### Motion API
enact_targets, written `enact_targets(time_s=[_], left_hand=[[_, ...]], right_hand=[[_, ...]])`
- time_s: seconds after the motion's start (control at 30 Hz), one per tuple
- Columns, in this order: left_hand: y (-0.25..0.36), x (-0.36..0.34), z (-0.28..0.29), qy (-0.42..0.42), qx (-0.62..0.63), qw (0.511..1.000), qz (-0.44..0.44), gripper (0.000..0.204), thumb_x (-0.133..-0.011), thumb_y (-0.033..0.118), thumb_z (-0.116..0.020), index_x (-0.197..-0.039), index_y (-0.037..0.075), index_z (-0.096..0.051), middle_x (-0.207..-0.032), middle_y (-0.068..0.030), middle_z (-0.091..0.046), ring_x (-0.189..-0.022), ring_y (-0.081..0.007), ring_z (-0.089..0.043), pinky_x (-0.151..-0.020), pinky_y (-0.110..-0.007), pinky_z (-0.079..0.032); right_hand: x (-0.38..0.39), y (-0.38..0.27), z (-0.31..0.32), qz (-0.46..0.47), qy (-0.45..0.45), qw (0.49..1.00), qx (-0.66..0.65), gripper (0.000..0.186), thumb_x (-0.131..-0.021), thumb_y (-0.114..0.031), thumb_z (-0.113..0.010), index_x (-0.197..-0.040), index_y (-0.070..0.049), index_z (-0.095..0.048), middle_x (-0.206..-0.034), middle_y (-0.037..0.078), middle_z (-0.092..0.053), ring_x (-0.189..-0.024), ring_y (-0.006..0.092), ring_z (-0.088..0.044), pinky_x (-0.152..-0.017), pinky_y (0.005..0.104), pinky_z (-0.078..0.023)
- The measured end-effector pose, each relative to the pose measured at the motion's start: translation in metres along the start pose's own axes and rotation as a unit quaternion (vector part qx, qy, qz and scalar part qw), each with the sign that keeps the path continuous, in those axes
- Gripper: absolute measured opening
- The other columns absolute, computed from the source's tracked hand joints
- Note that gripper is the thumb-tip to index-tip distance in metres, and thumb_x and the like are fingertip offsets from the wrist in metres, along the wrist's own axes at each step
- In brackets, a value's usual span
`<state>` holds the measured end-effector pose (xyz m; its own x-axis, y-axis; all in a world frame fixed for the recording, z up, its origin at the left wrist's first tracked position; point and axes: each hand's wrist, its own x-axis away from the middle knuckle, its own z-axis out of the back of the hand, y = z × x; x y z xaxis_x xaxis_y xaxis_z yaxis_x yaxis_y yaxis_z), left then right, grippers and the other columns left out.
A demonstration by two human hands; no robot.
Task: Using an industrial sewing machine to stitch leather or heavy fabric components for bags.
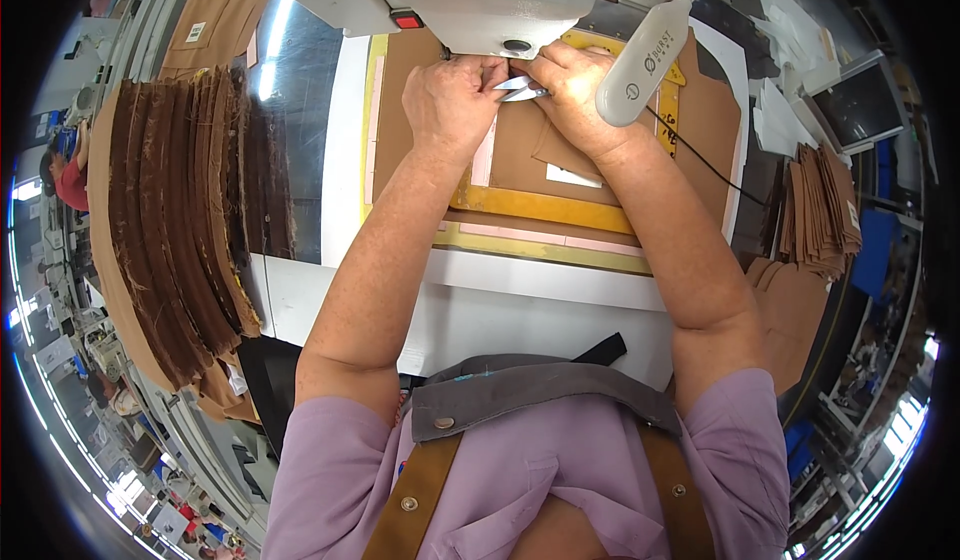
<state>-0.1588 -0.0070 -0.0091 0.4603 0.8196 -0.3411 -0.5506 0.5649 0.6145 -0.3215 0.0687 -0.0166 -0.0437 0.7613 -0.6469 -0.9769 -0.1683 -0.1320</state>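
Observation:
Both my hands are together beneath the sewing machine head [500,10]. My right hand [585,100] grips a pair of metal thread snips [520,90], whose blades point left toward my other hand. The fingers of my left hand [450,105] are pinched closed just under the machine; whatever is between them is hidden. Below the hands lies a brown fabric piece [708,160] with a pocket-shaped patch [562,150] on it. A yellow clamp frame [560,208] surrounds the patch area, partly covered by my right forearm.
A thick stack of brown cut pieces [175,220] stands at the left. More brown pieces [815,215] are piled at the right, near a screen [855,100]. A grey lamp [640,65] hangs close above my right wrist; its dark cable [705,160] runs rightward.

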Motion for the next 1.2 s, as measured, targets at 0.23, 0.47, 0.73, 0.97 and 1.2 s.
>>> enact_targets(time_s=[0.23, 0.47, 0.73, 0.97, 1.2], left_hand=[[-0.005, 0.004, 0.000, 0.013, 0.006, 1.000, 0.017, 0.010, -0.078, 0.022, -0.083, -0.087, 0.019, -0.080, -0.066, 0.0005, -0.068, -0.063, -0.0206, -0.066, -0.066, -0.035, -0.048], [-0.007, 0.003, 0.001, 0.039, -0.044, 0.992, -0.111, 0.024, -0.074, 0.016, -0.085, -0.098, 0.021, -0.083, -0.070, -0.0008, -0.071, -0.058, -0.0208, -0.061, -0.063, -0.034, -0.050], [-0.009, -0.002, 0.005, 0.016, -0.074, 0.988, -0.136, 0.016, -0.077, 0.019, -0.081, -0.093, 0.021, -0.081, -0.071, 0.0029, -0.073, -0.067, -0.0170, -0.069, -0.066, -0.035, -0.047], [-0.012, -0.007, 0.005, 0.032, -0.048, 0.977, -0.205, 0.014, -0.078, 0.016, -0.079, -0.091, 0.020, -0.080, -0.071, 0.0026, -0.073, -0.066, -0.0174, -0.069, -0.066, -0.035, -0.048], [-0.011, -0.006, 0.003, 0.013, -0.084, 0.980, -0.179, 0.014, -0.077, 0.016, -0.079, -0.090, 0.019, -0.080, -0.071, 0.0025, -0.073, -0.066, -0.0174, -0.068, -0.070, -0.034, -0.045]], right_hand=[[0.002, 0.002, 0.001, -0.023, -0.026, 0.999, -0.019, 0.020, -0.076, -0.019, -0.077, -0.096, -0.020, -0.077, -0.090, -0.006, -0.067, -0.078, 0.0208, -0.068, -0.067, 0.0386, -0.054], [0.000, 0.000, 0.002, -0.043, -0.044, 0.998, -0.020, 0.022, -0.075, -0.021, -0.079, -0.097, -0.018, -0.077, -0.092, -0.004, -0.067, -0.080, 0.0224, -0.068, -0.070, 0.0396, -0.054], [-0.007, 0.000, 0.012, -0.076, -0.063, 0.992, -0.084, 0.022, -0.074, -0.001, -0.080, -0.095, -0.006, -0.075, -0.089, 0.010, -0.069, -0.082, 0.0310, -0.071, -0.073, 0.0388, -0.058], [-0.004, 0.003, 0.002, -0.066, -0.024, 0.995, -0.076, 0.015, -0.081, -0.010, -0.067, -0.092, -0.013, -0.076, -0.086, 0.000, -0.067, -0.080, 0.0251, -0.067, -0.072, 0.0415, -0.053], [-0.006, 0.000, 0.006, -0.073, -0.033, 0.995, -0.064, 0.013, -0.081, -0.008, -0.067, -0.092, -0.011, -0.075, -0.090, 0.000, -0.068, -0.083, 0.0246, -0.068, -0.075, 0.0407, -0.054]])
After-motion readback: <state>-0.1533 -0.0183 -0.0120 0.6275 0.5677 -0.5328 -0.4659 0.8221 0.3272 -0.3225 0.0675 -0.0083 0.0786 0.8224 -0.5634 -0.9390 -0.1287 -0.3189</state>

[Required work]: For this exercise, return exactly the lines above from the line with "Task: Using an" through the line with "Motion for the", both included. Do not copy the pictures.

[Written reply]:
Task: Using an industrial sewing machine to stitch leather or heavy fabric components for bags.
<state>-0.1588 -0.0070 -0.0091 0.4603 0.8196 -0.3411 -0.5506 0.5649 0.6145 -0.3215 0.0687 -0.0166 -0.0437 0.7613 -0.6469 -0.9769 -0.1683 -0.1320</state>
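Observation:
Both my hands are together beneath the sewing machine head [500,10]. My right hand [585,100] grips a pair of metal thread snips [520,90], whose blades point left toward my other hand. The fingers of my left hand [450,105] are pinched closed just under the machine; whatever is between them is hidden. Below the hands lies a brown fabric piece [708,160] with a pocket-shaped patch [562,150] on it. A yellow clamp frame [560,208] surrounds the patch area, partly covered by my right forearm.
A thick stack of brown cut pieces [175,220] stands at the left. More brown pieces [815,215] are piled at the right, near a screen [855,100]. A grey lamp [640,65] hangs close above my right wrist; its dark cable [705,160] runs rightward.
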
Motion for the next 1.2 s, as measured, targets at 0.23, 0.47, 0.73, 0.97 and 1.2 s.

No further answer is expected.